Task to carry out: Only one stretch of the data below is wanted: the lines from the one with "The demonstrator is" through the one with "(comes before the", repeated exactly.
━━━━━ Exercise material ━━━━━
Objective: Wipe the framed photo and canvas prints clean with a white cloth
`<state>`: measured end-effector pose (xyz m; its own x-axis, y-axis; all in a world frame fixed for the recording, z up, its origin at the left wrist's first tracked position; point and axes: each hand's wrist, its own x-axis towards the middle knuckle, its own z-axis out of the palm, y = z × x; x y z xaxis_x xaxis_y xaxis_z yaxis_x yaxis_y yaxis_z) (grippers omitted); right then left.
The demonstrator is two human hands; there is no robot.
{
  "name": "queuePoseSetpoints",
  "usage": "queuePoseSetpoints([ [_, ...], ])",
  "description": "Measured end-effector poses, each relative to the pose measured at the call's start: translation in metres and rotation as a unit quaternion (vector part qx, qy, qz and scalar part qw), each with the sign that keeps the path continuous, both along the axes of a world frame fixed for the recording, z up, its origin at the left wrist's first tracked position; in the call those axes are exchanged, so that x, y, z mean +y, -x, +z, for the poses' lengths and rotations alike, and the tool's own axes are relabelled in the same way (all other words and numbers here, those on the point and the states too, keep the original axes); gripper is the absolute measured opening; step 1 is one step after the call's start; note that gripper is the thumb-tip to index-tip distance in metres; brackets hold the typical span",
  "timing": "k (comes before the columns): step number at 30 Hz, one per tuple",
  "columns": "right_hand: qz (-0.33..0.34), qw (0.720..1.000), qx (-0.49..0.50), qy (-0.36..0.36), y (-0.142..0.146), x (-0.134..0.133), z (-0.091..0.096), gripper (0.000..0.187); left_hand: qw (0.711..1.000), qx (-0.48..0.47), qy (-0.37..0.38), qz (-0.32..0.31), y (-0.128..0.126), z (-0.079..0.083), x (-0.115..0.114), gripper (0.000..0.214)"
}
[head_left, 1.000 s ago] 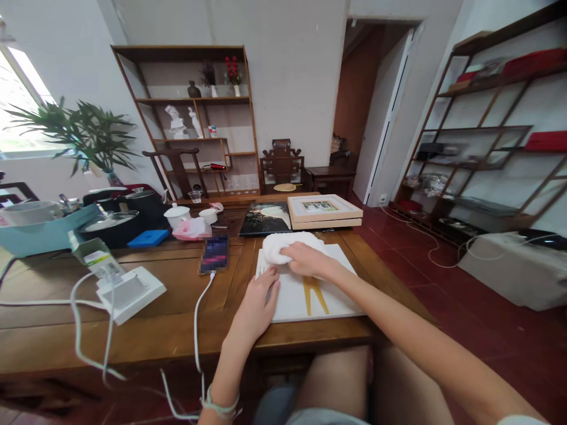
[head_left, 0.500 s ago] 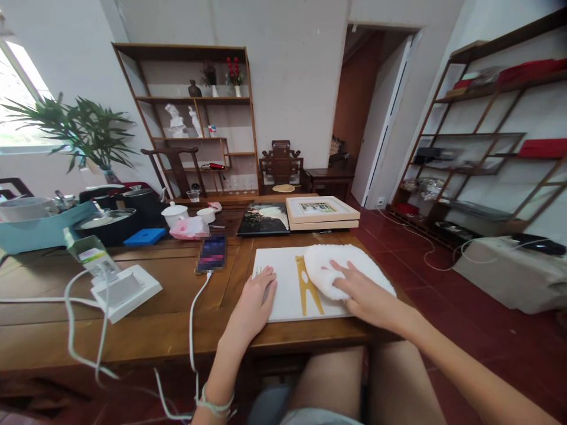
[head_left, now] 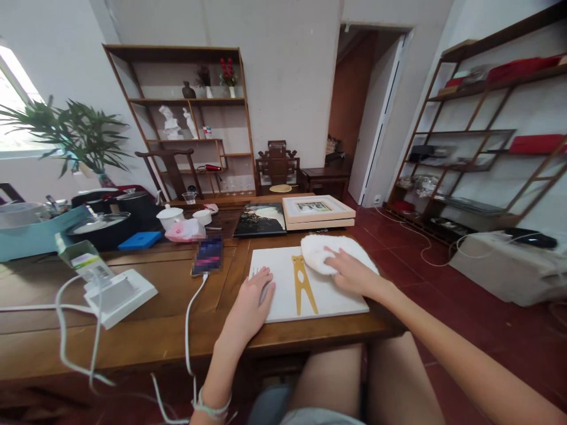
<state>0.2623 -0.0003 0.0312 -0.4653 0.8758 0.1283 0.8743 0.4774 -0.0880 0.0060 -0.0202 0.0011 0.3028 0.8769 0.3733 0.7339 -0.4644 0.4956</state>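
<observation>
1. Left hand (head_left: 248, 304), fingers flat and slightly parted, seemingly steadies a white rectangular board (head_left: 282, 289) on the brown wooden counter (head_left: 153, 324).
2. Right hand (head_left: 354, 274), fingers extended, presses a fluffy white cloth (head_left: 315, 252) over its far-right corner.

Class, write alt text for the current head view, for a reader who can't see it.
A right hand rests on a fluffy white cloth on a white rectangular board bearing a yellow forked figure. The left hand lies on the board's left edge. Beneath is a brown wooden table.
</observation>
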Motion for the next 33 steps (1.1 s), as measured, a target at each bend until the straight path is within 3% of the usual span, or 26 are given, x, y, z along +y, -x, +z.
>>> queuePoseSetpoints([
  [4, 0.003, 1.0, 0.002, -0.012, 0.007, 0.047, -0.001, 0.047, 1.0, -0.01, -0.004, 0.001, 0.0, 0.001, 0.0, 0.031],
  [7, 0.009, 1.0, -0.001, -0.013, 0.009, 0.05, -0.002, 0.047, 1.0, -0.013, -0.002, 0.0, 0.0, 0.0, 0.0, 0.031],
  [10, 0.02, 1.0, -0.009, -0.004, 0.007, 0.025, -0.002, 0.048, 1.0, -0.01, 0.0, -0.001, 0.0, 0.0, 0.0, 0.032],
  [17, 0.057, 0.995, -0.007, 0.081, -0.002, -0.08, 0.019, 0.044, 1.0, 0.003, 0.006, 0.004, -0.001, -0.001, 0.0, 0.033],
  [21, 0.04, 0.987, 0.035, 0.151, -0.022, -0.099, 0.029, 0.041, 1.0, -0.004, -0.002, 0.001, 0.0, -0.001, 0.0, 0.032],
  [26, -0.025, 0.988, 0.076, 0.132, -0.027, -0.056, 0.018, 0.028, 1.0, -0.007, 0.0, 0.001, 0.001, -0.002, -0.001, 0.032],
  [33, -0.019, 0.998, 0.068, 0.008, 0.026, 0.019, 0.0, 0.044, 1.0, 0.0, 0.009, 0.002, 0.0, -0.001, -0.001, 0.033],
])
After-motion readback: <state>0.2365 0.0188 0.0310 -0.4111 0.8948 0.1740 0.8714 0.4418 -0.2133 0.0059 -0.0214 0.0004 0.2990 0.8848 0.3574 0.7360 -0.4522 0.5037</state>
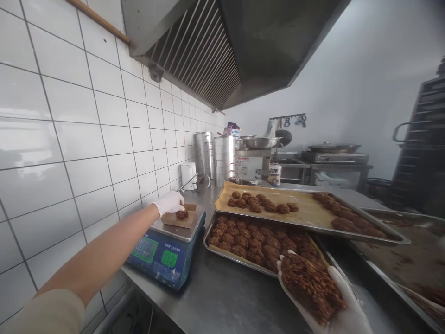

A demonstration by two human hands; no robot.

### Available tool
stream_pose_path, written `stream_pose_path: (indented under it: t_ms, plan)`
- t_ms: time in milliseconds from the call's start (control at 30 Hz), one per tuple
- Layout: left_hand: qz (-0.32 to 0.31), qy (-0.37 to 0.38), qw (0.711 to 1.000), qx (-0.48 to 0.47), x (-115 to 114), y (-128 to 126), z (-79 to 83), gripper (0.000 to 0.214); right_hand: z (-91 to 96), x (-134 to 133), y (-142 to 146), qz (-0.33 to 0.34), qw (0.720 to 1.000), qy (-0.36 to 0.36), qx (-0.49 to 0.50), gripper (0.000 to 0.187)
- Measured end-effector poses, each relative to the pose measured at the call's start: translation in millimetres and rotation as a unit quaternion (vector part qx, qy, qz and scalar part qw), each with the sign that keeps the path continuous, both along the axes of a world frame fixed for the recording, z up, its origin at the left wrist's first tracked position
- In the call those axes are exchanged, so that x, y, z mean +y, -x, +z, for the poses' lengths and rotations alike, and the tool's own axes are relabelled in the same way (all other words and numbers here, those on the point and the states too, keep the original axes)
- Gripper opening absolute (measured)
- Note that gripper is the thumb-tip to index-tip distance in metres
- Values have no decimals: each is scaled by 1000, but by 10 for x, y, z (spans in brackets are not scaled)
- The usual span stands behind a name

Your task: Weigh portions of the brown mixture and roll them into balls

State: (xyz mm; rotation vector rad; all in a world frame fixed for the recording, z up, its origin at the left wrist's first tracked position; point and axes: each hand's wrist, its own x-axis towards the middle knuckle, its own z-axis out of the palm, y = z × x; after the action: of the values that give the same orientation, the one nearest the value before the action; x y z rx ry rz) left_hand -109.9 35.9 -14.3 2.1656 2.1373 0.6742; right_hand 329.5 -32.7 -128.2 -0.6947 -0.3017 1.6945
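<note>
Now the white-gloved left hand is touching a round brown patty lying flat on a brown cardboard square atop the blue digital scale at the steel desk's left edge. Whether its curled grip is clasping the patty, I cannot tell. The right hand, its grip open and palm-up, is cradling a crumbly brown heap beside a patty-filled shallow steel tray.

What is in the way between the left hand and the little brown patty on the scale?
Nothing visible. The gloved left hand has its fingertips right on the patty, with no gap between them. The patty sits on a piece of brown paper on top of the blue scale.
</note>
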Motion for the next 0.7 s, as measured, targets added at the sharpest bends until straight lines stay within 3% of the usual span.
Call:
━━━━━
Exercise response:
The demonstrator is two human hands; there is no robot.
{
  "name": "queuePoseSetpoints",
  "usage": "queuePoseSetpoints([ [_, ...], ])",
  "description": "Measured end-effector poses, each relative to the pose measured at the call's start: translation in metres and rotation as a unit quaternion (vector part qx, qy, qz and scalar part qw), each with the sign that keeps the path continuous, both along the axes of a world frame fixed for the recording, z up, its origin at the left wrist's first tracked position; in the call those axes are exchanged, so that x, y, z mean +y, -x, +z, for the poses' lengths and rotations alike, and the tool's own axes are relabelled in the same way (all other words and numbers here, those on the point and the states too, keep the original axes); gripper is the absolute measured opening; step 1 is one step after the call's start; note that gripper is the thumb-tip to index-tip distance in metres; brackets hold the typical span",
  "timing": "k (comes before the columns): step number at 30 Hz, one per tuple",

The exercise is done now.